▸ **Assignment**: The whole of the material needs to be repeated exactly, line for line.

▸ **The data**:

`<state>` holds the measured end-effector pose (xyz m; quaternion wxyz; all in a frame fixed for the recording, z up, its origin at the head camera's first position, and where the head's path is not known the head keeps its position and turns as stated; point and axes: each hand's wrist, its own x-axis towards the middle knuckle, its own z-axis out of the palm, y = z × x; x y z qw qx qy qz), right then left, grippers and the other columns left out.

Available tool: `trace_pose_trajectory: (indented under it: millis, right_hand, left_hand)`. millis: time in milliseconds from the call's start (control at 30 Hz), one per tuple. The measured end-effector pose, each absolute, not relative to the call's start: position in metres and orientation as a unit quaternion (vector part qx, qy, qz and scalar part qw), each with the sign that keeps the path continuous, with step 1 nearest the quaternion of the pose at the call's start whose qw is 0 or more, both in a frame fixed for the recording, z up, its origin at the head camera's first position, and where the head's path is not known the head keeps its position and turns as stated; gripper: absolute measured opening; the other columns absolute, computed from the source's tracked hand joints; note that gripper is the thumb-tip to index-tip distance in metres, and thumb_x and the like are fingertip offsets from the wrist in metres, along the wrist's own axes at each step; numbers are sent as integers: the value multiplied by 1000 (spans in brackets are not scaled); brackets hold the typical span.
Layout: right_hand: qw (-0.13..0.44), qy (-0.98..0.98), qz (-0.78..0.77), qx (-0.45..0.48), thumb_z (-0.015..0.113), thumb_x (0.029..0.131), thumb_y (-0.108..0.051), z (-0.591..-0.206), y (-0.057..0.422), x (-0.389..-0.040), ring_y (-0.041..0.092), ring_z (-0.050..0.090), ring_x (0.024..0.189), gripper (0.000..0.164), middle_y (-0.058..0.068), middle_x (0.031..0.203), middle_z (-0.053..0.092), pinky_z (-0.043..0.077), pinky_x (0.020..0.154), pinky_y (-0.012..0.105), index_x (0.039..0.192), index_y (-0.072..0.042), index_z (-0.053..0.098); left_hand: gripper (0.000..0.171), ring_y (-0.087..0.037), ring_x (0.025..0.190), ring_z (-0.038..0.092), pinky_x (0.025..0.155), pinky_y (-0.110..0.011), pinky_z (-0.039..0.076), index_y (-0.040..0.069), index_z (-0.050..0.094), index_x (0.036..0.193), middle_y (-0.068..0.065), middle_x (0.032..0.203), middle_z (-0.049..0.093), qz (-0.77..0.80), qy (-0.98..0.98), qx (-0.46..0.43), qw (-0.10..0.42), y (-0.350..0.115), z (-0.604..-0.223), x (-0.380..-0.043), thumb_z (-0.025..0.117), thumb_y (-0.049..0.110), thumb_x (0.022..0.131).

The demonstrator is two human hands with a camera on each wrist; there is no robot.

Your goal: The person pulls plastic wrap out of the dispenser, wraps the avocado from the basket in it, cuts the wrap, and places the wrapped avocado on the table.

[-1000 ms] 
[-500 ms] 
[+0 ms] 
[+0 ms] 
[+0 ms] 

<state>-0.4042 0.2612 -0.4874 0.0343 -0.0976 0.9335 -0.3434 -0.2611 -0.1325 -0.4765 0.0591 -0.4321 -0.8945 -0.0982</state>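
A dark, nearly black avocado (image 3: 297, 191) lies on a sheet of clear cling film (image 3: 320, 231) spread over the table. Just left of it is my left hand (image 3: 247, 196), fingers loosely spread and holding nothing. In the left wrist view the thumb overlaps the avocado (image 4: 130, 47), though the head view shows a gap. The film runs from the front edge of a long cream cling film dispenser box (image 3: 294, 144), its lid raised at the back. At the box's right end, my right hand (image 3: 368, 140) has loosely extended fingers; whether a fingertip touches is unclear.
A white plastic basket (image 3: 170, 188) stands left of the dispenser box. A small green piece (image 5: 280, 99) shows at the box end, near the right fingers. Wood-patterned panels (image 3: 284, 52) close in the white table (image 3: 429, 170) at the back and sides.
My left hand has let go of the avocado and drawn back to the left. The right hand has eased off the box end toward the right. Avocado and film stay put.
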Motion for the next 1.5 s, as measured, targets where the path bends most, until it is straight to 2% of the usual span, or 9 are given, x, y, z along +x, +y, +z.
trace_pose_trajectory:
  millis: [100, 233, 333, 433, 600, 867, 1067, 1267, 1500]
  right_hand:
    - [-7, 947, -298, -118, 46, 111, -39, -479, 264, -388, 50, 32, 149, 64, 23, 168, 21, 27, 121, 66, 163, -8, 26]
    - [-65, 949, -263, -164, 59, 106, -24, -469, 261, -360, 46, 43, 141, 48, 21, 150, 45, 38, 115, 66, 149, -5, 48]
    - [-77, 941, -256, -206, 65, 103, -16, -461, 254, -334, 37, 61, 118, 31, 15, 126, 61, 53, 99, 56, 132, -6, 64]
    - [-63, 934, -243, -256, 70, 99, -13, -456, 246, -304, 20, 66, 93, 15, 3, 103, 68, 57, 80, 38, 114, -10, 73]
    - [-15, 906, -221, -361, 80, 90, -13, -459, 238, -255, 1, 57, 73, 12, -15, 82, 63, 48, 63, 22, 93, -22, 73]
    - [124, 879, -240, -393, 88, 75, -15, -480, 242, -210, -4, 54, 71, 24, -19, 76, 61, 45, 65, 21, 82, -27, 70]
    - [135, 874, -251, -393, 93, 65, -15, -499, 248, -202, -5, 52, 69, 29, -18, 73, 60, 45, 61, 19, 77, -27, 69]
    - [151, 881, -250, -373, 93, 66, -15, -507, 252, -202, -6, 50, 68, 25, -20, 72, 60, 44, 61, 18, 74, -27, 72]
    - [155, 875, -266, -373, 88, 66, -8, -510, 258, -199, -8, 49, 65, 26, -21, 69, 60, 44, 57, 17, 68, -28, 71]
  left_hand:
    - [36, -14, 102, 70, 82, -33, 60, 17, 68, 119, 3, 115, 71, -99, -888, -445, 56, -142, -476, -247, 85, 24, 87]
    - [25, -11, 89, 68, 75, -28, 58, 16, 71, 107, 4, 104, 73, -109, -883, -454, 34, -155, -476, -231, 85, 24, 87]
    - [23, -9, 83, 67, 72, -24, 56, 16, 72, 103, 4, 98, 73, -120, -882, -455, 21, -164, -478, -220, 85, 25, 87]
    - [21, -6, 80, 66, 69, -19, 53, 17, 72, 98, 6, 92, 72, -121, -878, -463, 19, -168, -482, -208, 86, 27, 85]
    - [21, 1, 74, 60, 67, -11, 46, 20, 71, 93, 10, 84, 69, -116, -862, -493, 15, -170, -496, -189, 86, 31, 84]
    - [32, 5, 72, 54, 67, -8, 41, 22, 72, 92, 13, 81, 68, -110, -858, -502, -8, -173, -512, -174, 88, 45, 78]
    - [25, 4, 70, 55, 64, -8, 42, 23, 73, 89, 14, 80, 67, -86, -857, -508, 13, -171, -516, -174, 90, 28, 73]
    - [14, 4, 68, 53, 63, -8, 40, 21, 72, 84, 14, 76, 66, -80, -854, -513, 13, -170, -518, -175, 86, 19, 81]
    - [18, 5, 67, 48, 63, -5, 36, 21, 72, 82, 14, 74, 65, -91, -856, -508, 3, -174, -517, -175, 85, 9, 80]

▸ **Exercise response**:
`<state>` holds the measured end-effector pose (xyz m; quaternion wxyz; all in a frame fixed for the recording, z up, its origin at the head camera's first position, and where the head's path is not known the head keeps its position and turns as stated; point and axes: each hand's wrist, its own x-axis towards the middle knuckle, its own z-axis out of the palm, y = z × x; x y z qw qx qy qz), right then left, grippers and the other columns left out.

Available tool: `trace_pose_trajectory: (indented under it: millis, right_hand, left_hand)`. millis: time in milliseconds from the call's start (control at 30 Hz), one per tuple. The measured end-effector pose, each absolute, not relative to the call's start: position in metres and orientation as a unit quaternion (vector part qx, qy, qz and scalar part qw), each with the sign that keeps the path continuous, with step 1 nearest the quaternion of the pose at the call's start whose qw is 0 or more, both in a frame fixed for the recording, z up, its origin at the head camera's first position, and where the head's path is not known the head keeps its position and turns as stated; gripper: absolute measured opening; the other columns absolute, computed from the source's tracked hand joints; note that gripper is the thumb-tip to index-tip distance in metres, and thumb_x and the like are fingertip offsets from the wrist in metres, along the wrist's own axes at each step; numbers are sent as integers: the value multiplied by 1000 (spans in brackets are not scaled); brackets hold the typical span.
Layout: right_hand: qw (-0.13..0.44), qy (-0.98..0.98), qz (-0.78..0.77), qx (-0.45..0.48), thumb_z (-0.015..0.113), thumb_x (0.029..0.131), thumb_y (-0.108..0.051), z (-0.591..-0.206), y (-0.057..0.422), x (-0.389..-0.040), ring_y (-0.041..0.092), ring_z (-0.050..0.090), ring_x (0.024..0.189), gripper (0.000..0.164), middle_y (-0.058..0.068), middle_x (0.031..0.203), middle_z (-0.053..0.092), pinky_z (-0.043..0.077), pinky_x (0.020..0.154), pinky_y (-0.012..0.105), index_x (0.039..0.192), index_y (-0.072..0.042), index_z (-0.053..0.098); left_hand: gripper (0.000..0.171), ring_y (-0.087..0.037), ring_x (0.025..0.190), ring_z (-0.038..0.092), pinky_x (0.025..0.155), pinky_y (-0.110..0.011), pinky_z (-0.039..0.076), index_y (-0.040..0.069), index_z (-0.050..0.094), index_x (0.036..0.193), middle_y (-0.068..0.065), middle_x (0.032..0.203), middle_z (-0.049..0.093), qz (-0.77..0.80), qy (-0.98..0.98), qx (-0.46..0.43), qw (-0.10..0.42), y (-0.350..0.115), z (-0.604..-0.223), x (-0.380..-0.043), thumb_z (-0.025..0.117), thumb_y (-0.049..0.110), thumb_x (0.022..0.131).

The demonstrator is two human hands with a camera on each wrist; there is no robot.

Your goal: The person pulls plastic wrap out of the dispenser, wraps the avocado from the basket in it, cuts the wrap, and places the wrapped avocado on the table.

[-1000 ms] 
[-500 ms] 
[+0 ms] 
[+0 ms] 
[+0 ms] 

<state>-0.4042 0.2612 -0.4874 0.0343 -0.0976 0.9335 -0.3434 -0.2611 -0.1325 -0.4765 0.0591 -0.4321 -0.8945 -0.0982</state>
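A dark, nearly black avocado (image 3: 297, 191) lies on a sheet of clear cling film (image 3: 320, 231) spread over the table. Just left of it is my left hand (image 3: 247, 196), fingers loosely spread and holding nothing. In the left wrist view the thumb overlaps the avocado (image 4: 130, 47), though the head view shows a gap. The film runs from the front edge of a long cream cling film dispenser box (image 3: 294, 144), its lid raised at the back. At the box's right end, my right hand (image 3: 368, 140) has loosely extended fingers; whether a fingertip touches is unclear.
A white plastic basket (image 3: 170, 188) stands left of the dispenser box. A small green piece (image 5: 280, 99) shows at the box end, near the right fingers. Wood-patterned panels (image 3: 284, 52) close in the white table (image 3: 429, 170) at the back and sides.
My left hand has let go of the avocado and drawn back to the left. The right hand has eased off the box end toward the right. Avocado and film stay put.
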Motion for the next 1.5 s, as measured, targets where the path bends most, until it is straight to 2% of the usual span, or 9 are given, x, y, z along +x, +y, +z.
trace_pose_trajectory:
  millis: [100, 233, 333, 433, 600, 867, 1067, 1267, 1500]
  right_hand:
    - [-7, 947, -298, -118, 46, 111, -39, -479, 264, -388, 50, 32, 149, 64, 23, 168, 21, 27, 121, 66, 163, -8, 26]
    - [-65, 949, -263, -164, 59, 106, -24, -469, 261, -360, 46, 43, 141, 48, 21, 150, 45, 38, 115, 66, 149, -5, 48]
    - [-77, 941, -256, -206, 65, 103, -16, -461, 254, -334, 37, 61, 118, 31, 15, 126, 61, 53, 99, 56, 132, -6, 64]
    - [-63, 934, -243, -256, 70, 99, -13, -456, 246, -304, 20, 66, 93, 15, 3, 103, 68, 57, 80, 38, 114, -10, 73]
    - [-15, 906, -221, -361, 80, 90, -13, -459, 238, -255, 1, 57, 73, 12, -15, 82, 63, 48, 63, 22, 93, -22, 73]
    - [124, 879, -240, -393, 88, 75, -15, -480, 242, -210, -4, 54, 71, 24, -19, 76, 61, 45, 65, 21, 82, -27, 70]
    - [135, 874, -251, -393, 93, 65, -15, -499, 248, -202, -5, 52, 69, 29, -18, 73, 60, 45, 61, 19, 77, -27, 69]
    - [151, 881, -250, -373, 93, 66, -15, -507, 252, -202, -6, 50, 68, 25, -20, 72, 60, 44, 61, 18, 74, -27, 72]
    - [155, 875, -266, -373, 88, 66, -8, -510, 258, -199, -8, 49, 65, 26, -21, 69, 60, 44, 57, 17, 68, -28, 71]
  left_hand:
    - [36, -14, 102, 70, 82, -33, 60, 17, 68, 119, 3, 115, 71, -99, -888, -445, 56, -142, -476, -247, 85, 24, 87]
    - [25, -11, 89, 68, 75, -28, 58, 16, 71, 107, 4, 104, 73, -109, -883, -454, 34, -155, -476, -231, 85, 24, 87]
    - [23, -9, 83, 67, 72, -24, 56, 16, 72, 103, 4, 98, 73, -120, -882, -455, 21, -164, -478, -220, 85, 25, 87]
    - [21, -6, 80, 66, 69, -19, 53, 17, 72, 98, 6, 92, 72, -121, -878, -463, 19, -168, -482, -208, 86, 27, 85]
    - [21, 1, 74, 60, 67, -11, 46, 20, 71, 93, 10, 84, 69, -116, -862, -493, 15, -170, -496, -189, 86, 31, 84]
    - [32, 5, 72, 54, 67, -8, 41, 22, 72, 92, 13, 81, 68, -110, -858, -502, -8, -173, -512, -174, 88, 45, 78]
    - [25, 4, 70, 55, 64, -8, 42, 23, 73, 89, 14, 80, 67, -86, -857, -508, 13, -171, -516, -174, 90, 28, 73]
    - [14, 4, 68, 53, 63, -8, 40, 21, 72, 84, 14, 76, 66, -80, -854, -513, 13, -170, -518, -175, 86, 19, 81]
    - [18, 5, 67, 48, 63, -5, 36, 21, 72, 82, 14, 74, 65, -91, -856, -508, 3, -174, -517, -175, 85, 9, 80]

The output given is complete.